Les artistes les plus célèbres de la Région du Gôh sont déjà prêts pour cet événement capital, précédé par des actions sociales venant de certaines ONG spécialisées dans l’amélioration des indicateurs du bien-être social. S’agit-il d’une grande première dans la région ?
Gagnoa est ma région natale, j’y compte beaucoup d’amis qui se sentent interpellés par cette fête qu’ils considèrent comme la leur. Ils ont pris l’engagement de s’impliquer dans son organisation pour me manifester leur amitié qui ne m’a jamais fait défaut, que ce soit dans les circonstances heureuses ou malheureuses. Cette option obéit à une logique, ils veulent être parmi les artisans de la réussite que nous attendons tous. Je les regarde dans leurs œuvres et j’avoue que je ne peux pas bouder le plaisir et l’honneur qu’ils me procurent ainsi. Les artistes de la région sont mes amis, nous nous fréquentons, et quand mon livre a été publié, ils ont eu la primeur de l’information. Le samedi 17 décembre 2016 à la Caistab du Plateau, ils étaient encore là pour me soutenir par leur prestation que le public avait appréciée à sa juste valeur. Ceux qui s’étaient illustrés agréablement sur la terre des Ebrié, n’auraient aucune excuse s’il leur arrivait d’être défaillants à Gagnoa, sur leur propre terre. Je comprends donc l’engouement de ces artistes et celui des ONG qui voudraient profiter de notre tribune pour se faire connaître et surtout pour convaincre les populations de Gagnoa de la justesse de leur mission. Je suis heureux et honoré que des leaders d’opinion parmi les plus influents de la région aient décidé de s’associer à l’organisation de cette fête. Elle prend par là-même le caractère d’une fête administrative avec l’implication directe ou indirecte des pouvoirs publics locaux. La réussite de la fête serait totale si chaque invité se donnait les moyens de s’offrir ce manuel de travail avec la bénédiction de son auteur, et la dédicace aurait le sens d’une bénédiction que l’auteur donnerait aux différents lecteurs qui défileraient devant lui.

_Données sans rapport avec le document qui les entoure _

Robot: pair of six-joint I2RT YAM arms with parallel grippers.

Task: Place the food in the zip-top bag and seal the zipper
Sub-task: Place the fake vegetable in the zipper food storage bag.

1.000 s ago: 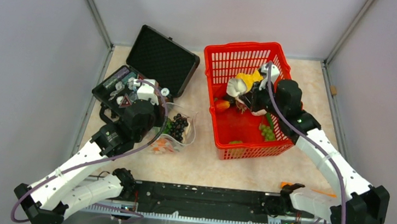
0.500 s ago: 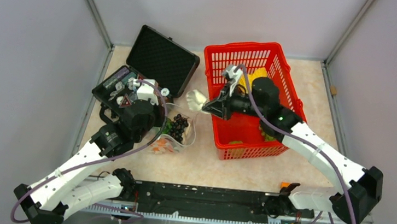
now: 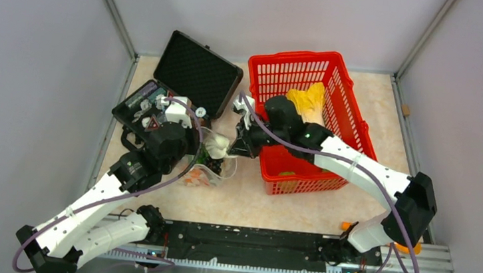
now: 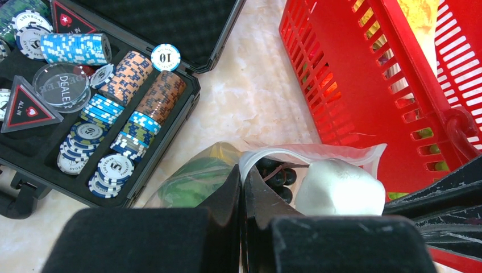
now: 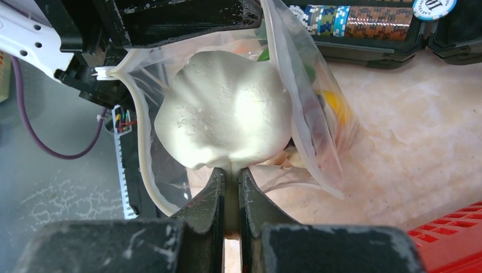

Vous qui n’aimez pas faire les choses à moitié, vous venez de vous engager dans un secteur d’activité où les réalités risquent de vous contrarier, car vous risquez de vous arrêter à un seul livre. En êtes-vous conscient ?
C’est vrai, vous me connaissez vraiment quand vous affirmez que je n’aime pas faire les choses à moitié. La réalisation d’un livre en marge de mes obligations professionnelles est un exploit, mais le rééditer dans des délais raisonnables était l’une des conditions de mon éditeur même si mon option (édition à compte d’auteur) lui était plus favorable. Pour ne pas m’arrêter en si bon chemin, j’avais prévu mon second livre en fin d’année, mais l’appétit venant en mangeant, je suis à la dernière partie de ce livre, une véritable surprise pour ceux qui ne me croient pas capable d'un second. Pour vous donner un bref aperçu de cet autre ouvrage, je dirais que j'ai planché sur la relance de l’industrie touristique qui commande la bonne marche de l’hôtellerie dans notre pays. J’ai touché du doigt tous les contours de cette importante question y compris la réaction efficace à la disparition du patrimoine culturel. Ce livre sera bientôt sur le marché, je suis en train de régler les derniers détails avec l’éditeur. Mais, on ne le dira jamais assez, la demande conditionne l’offre. Si mes deux premiers livres se comportent bien sur le marché, il n’y a pas de raison que d’autres ne suivent pas, mais dans le cas contraire, je serai obligé d’adapter mes ambitions aux réalités du marché. C’est surtout pourquoi je lance un appel fraternel à tous mes invités pour qu'ils prennent au moins un livre à cette dédicace, ce serait pour eux la meilleure manière de m’encourager dans ma nouvelle famille où j’ai d’ailleurs été bien accueilli.